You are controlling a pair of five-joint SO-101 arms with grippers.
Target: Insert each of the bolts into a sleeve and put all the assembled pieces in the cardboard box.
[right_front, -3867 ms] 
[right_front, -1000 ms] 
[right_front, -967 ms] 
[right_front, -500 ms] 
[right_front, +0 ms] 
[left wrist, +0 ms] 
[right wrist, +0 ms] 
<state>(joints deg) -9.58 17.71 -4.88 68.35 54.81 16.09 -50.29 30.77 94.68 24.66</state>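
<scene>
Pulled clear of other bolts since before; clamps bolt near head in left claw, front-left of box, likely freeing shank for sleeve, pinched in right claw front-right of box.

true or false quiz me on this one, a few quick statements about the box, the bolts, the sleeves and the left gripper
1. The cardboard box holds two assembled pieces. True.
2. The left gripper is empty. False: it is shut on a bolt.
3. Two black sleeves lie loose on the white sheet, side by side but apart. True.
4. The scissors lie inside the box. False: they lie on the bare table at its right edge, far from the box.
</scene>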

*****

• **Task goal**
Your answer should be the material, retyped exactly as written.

• **Solution**
You are controlling a pair of five-joint SO-101 arms with grippers.
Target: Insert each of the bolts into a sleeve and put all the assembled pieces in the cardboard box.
[right_front, -3867 ms] 
[right_front, -1000 ms] 
[right_front, -967 ms] 
[right_front, -500 ms] 
[right_front, +0 ms] 
[left wrist, +0 ms] 
[right wrist, +0 ms] 
<state>(joints deg) -9.58 17.71 -4.88 68.35 54.81 16.09 -50.29 30.77 94.68 24.66</state>
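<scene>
Pulled clear of other bolts since before; clamps bolt near head in left claw, front-left of box, likely freeing shank for sleeve, pinched in right claw front-right of box.

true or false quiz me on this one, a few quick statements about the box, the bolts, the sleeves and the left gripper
1. The cardboard box holds two assembled pieces. True.
2. The left gripper is empty. False: it is shut on a bolt.
3. Two black sleeves lie loose on the white sheet, side by side but apart. True.
4. The scissors lie inside the box. False: they lie on the bare table at its right edge, far from the box.
</scene>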

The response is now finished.